The trick-the real trick-was finding out why she was special. If she'd just trust the detective enough to let down her guard, then Marcus might finally be able to get inside Katherine's head and figure out how she'd managed to reach the heart of a sociopathic killer. A man who, for all psychological intents, should have no heart at all.

6 .

"I learned a lot about Valentine. After he vanished. I started putting all the puzzle pieces together so I could see the real man he was."

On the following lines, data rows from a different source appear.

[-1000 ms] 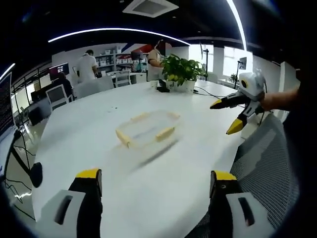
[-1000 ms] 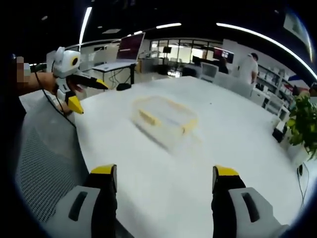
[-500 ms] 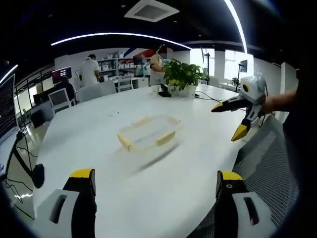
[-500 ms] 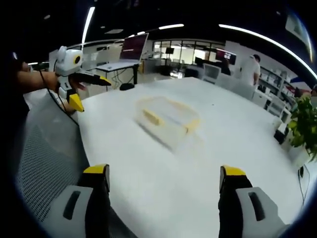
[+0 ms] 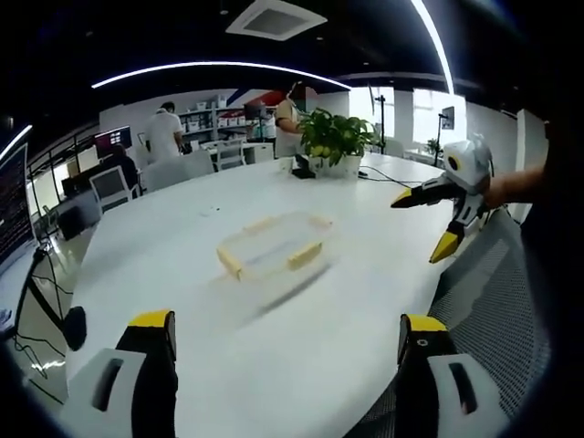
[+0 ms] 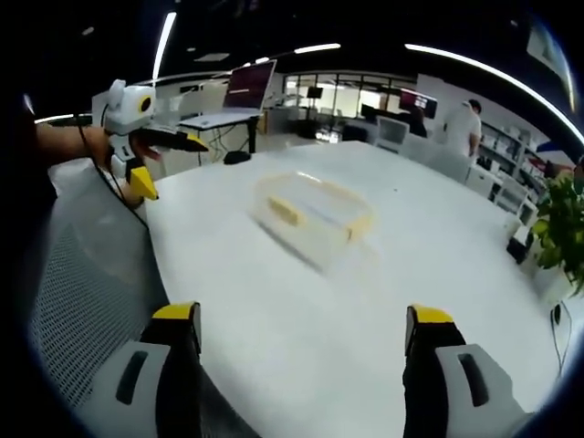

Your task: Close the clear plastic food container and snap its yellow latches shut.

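Observation:
A clear plastic food container [image 5: 274, 245] with yellow latches sticking out along its sides rests on the white table [image 5: 182, 274], well ahead of both grippers. Whether its lid sits fully down is too blurred to tell. My left gripper [image 5: 285, 328] is open with nothing between its jaws, back near the table's edge. The right gripper [image 5: 422, 224] hovers open at the right, off the table's rim. From the other side, the container [image 6: 315, 212] lies mid-table, my right gripper [image 6: 301, 318] is open and holds nothing, and the left gripper [image 6: 171, 166] hangs open at the left.
A potted plant [image 5: 338, 137] stands at the table's far side, with cables beside it. A mesh chair back [image 5: 493, 301] sits just under the near rim. People and desks are far behind [image 5: 164, 128]. A monitor [image 6: 242, 91] stands on another desk.
Both cameras have shifted slightly, and each view's own jaws stand a little wider and lower than a second ago. The container has stayed where it was.

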`<act>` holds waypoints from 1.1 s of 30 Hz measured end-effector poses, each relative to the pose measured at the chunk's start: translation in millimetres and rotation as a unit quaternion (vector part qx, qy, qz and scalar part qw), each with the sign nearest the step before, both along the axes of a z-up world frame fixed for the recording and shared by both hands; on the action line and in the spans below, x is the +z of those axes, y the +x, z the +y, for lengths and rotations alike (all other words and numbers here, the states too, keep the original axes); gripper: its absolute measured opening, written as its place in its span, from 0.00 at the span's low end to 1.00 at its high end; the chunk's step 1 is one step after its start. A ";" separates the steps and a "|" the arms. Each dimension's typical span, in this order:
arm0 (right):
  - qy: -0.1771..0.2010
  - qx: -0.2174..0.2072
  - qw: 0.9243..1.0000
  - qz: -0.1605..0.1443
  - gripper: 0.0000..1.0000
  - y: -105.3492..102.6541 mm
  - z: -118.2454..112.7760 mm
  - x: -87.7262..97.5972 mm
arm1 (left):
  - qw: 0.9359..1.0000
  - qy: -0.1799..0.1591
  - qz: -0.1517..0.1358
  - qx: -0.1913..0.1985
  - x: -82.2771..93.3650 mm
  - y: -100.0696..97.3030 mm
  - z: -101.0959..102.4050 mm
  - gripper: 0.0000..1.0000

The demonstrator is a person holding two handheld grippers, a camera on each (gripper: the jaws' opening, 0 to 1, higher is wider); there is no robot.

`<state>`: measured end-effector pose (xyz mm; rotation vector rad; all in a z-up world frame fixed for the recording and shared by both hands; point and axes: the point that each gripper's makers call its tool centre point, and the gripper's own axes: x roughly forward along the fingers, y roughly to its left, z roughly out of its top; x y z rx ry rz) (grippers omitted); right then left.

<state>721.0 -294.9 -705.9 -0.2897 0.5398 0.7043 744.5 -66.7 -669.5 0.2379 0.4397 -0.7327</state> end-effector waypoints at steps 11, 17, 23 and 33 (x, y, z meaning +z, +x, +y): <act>-0.003 -0.001 1.000 -0.006 0.89 3.1 -3.2 2.3 | 1.000 0.000 -0.004 0.001 1.9 1.0 -0.7 0.99; -0.003 -0.001 1.000 -0.007 0.89 3.3 -3.2 1.2 | 1.000 -0.001 -0.004 0.003 1.9 1.3 -0.1 0.99; -0.004 0.002 1.000 -0.005 0.89 3.5 -2.2 0.2 | 1.000 -0.002 -0.003 0.005 1.6 2.1 0.9 0.99; -0.012 0.004 1.000 -0.005 0.88 3.0 -5.9 -1.1 | 1.000 -0.004 -0.002 0.003 1.8 0.9 -0.3 0.99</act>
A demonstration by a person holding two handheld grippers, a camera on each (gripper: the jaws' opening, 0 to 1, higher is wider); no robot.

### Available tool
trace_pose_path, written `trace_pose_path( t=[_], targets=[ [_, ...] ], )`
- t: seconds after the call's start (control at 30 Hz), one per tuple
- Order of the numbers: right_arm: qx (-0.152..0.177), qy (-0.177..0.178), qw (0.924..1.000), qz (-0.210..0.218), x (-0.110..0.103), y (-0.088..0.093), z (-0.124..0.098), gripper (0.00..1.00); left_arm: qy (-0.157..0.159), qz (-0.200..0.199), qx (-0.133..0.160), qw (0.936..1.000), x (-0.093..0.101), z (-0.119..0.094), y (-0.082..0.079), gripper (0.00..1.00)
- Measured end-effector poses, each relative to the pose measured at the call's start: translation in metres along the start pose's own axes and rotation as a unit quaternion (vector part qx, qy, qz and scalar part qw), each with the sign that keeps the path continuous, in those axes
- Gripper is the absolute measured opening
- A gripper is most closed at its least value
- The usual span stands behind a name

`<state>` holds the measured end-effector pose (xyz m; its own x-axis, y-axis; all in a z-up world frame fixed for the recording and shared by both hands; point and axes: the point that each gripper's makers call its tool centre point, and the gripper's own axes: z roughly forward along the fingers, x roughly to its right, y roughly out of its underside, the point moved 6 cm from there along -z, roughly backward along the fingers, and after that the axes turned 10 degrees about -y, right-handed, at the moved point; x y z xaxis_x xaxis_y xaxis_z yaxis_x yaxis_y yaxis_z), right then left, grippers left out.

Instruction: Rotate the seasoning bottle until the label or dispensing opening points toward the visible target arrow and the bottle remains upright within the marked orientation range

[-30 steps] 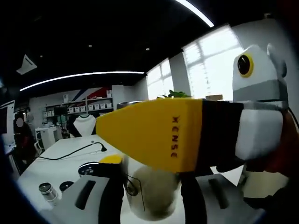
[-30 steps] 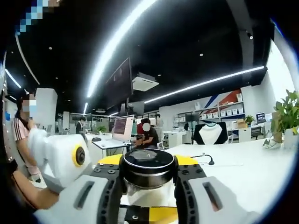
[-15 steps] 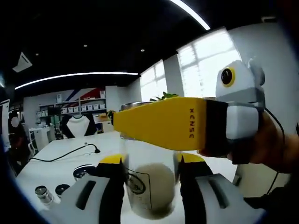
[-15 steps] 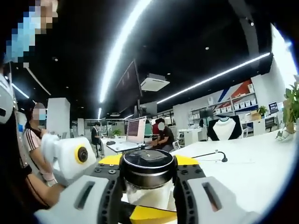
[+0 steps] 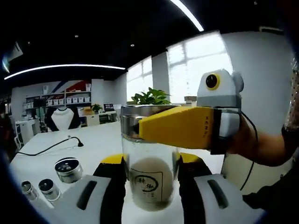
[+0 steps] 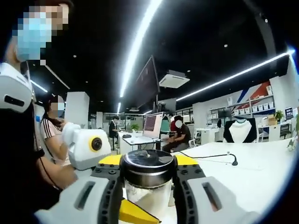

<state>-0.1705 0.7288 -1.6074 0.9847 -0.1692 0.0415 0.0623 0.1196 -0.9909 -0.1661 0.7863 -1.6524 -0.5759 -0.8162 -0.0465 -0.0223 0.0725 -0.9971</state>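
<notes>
The left gripper clamps its jaws on the clear glass seasoning bottle at its powder-filled, labelled body, upright above the white table. The right gripper clamps the bottle's metal-ringed black cap. Round metal lids lie beyond.

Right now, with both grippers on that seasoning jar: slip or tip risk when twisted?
The seasoning jar looks like smooth clear glass, so it may slip between the left gripper pads. It seems partly filled with pale seasoning, probably bottom-heavy and stable. The right gripper clamps the metal lid, which could unscrew instead.
</notes>
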Motion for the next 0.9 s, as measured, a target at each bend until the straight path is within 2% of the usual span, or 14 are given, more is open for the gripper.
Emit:
trace_pose_path(
  t=[0.13, 0.23, 0.3, 0.37, 0.43, 0.6, 0.7, 0.73, 0.9],
  targets=[
    [-0.011, -0.016, 0.9996, -0.019, -0.001, 0.001, -0.001, 0.37, 0.008, -0.006, -0.007, 0.9999, 0.003, 0.004, 0.002, 0.45],
    [-0.009, -0.017, 0.9996, -0.020, 0.003, 0.001, -0.003, 0.38, -0.013, 0.023, -0.005, 0.9996, 0.003, 0.004, 0.001, 0.44],
    [-0.009, -0.011, 0.9998, -0.013, 0.004, 0.002, -0.004, 0.38, -0.019, 0.018, -0.008, 0.9996, 0.004, 0.005, 0.001, 0.44],
    [-0.015, 0.024, 0.9996, -0.006, 0.006, 0.003, -0.004, 0.38, -0.050, 0.012, -0.010, 0.9986, 0.000, 0.005, 0.003, 0.44],
    [-0.025, 0.070, 0.9971, -0.011, 0.007, 0.006, -0.003, 0.38, -0.081, 0.027, -0.017, 0.9962, -0.006, 0.006, 0.006, 0.44],
    [-0.017, 0.158, 0.9870, 0.024, 0.003, 0.010, 0.000, 0.40, -0.106, 0.021, -0.018, 0.9940, -0.010, 0.005, 0.008, 0.44],
    [-0.022, 0.182, 0.9828, 0.019, 0.000, 0.011, 0.002, 0.39, -0.117, 0.043, -0.022, 0.9920, -0.008, 0.005, 0.009, 0.44],
    [-0.022, 0.200, 0.9794, 0.022, -0.001, 0.012, 0.002, 0.39, -0.119, 0.045, -0.023, 0.9917, -0.006, 0.004, 0.010, 0.44],
    [-0.019, 0.233, 0.9720, 0.019, 0.003, 0.014, 0.007, 0.39, -0.127, 0.056, -0.024, 0.9900, -0.003, 0.003, 0.013, 0.44]
  ],
)
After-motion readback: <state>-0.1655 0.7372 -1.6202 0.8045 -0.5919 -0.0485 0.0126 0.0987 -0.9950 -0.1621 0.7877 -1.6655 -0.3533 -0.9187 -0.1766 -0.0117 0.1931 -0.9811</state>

Dane sat across from Katherine. She was pale and perfect, seemingly an ice princess, but he knew the ice was just on the surface. And the ice was cracking.

He could also see the pain in her eyes. Hear it in her voice. The jerk from the bureau had pushed her too much. Stirred memories that had ripped into her.

I should have ripped into him.

When women were hurt in any way, his protective instincts became difficult to control.

"I've studied serial killers." Katherine's confession was hushed.

Dane glanced at Mac and saw that his partner had lifted his brows.

"When you realize you've been sleeping with one, you'll do anything to make sure you never get fooled again."

He had to unclench his fingers from the edge of the table. Sleeping with one. A surge of jealousy caught him by surprise.

"In some ways, I think he was like Bundy," she said. "So charming on the surface. So smooth. He always seemed to know just what to say or do in order to put people at ease."

That must have been how he'd lured in his prey. Back in Boston, he'd killed four women in all. Four women they knew about. Three before he met Katelynn Crenshaw, one after.

Her breath whispered out. "He told me once that I was his chance to be better." She looked down at her hands. "Valentine was a gifted artist. He could paint anything, sculpt anything. He could create so much beauty with his hands, but he seemed to be drawn to death." Her gaze rose once more. "That's why the marks with his knife were so precise. Not because he was a surgeon, which is what the cops in Boston first thought when they discovered the bodies, but because he was an artist."